WHAT THE TASK REQUIRES — Return the lines of the data below starting at the one holding "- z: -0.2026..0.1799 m" and ending at the one holding "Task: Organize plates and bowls", word for word, leaving every picture out.

* * * * * * * * *

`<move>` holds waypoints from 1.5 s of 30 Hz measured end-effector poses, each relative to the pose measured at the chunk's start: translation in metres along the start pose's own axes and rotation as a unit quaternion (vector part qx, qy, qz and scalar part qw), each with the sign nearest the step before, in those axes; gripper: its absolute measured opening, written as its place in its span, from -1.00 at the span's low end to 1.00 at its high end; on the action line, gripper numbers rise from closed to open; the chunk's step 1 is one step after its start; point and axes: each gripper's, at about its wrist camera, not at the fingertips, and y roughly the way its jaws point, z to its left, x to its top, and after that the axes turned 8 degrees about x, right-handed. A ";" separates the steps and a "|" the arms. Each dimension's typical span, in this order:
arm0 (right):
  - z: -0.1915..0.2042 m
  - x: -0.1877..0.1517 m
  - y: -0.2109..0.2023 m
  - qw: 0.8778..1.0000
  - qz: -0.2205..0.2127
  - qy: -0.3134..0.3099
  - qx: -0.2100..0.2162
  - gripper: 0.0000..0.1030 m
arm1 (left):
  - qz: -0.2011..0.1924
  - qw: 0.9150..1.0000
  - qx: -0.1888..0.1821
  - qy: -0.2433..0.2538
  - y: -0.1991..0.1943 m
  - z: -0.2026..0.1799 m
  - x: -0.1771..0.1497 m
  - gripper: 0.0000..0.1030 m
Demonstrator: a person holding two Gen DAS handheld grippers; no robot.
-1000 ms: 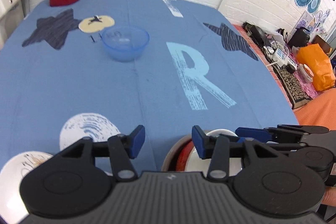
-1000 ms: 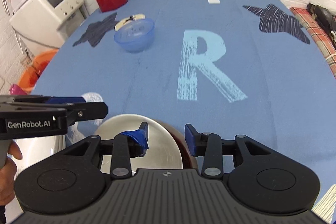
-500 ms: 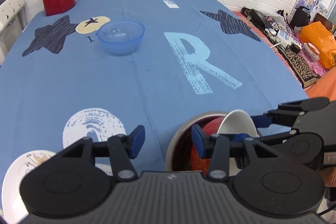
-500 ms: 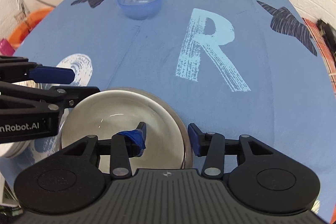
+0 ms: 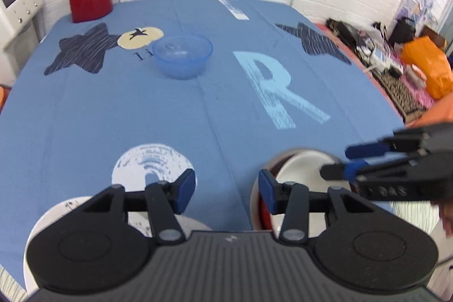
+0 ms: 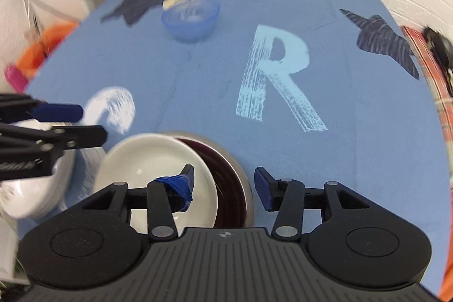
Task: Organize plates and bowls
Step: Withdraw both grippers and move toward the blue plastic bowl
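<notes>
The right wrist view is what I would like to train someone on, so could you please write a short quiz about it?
1. True or false: the white bowl lies tilted inside the dark red bowl.
2. What colour is the bowl at the far side of the table?
3. The right hand-held gripper is: A open, B shut on the white bowl, C shut on a plate.

Key: 1 true; 2 blue; 3 A.
</notes>
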 end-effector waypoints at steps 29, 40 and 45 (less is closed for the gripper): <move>-0.048 -0.021 -0.004 0.990 -0.037 0.127 0.040 -0.34 | 0.000 0.991 0.036 0.128 0.028 -0.040 -0.011 -0.09; -0.041 -0.016 -0.015 0.991 -0.054 0.119 0.032 -0.32 | 0.010 0.999 0.017 0.044 0.025 -0.007 0.000 0.03; -0.047 0.003 -0.013 0.988 -0.071 0.131 0.044 -0.31 | 0.017 0.999 0.031 -0.034 0.029 0.041 0.018 0.03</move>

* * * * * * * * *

TASK SOLUTION —
  - z: -0.2026..0.1799 m
  - x: -0.1771..0.1497 m
  - gripper: 0.0000..0.1030 m
Demonstrator: a person holding two Gen DAS handheld grippers; no robot.
-1000 ms: 
-1000 ms: 
-500 ms: 
-500 ms: 
+0 ms: 
+0 ms: 
Task: Organize plates and bowls

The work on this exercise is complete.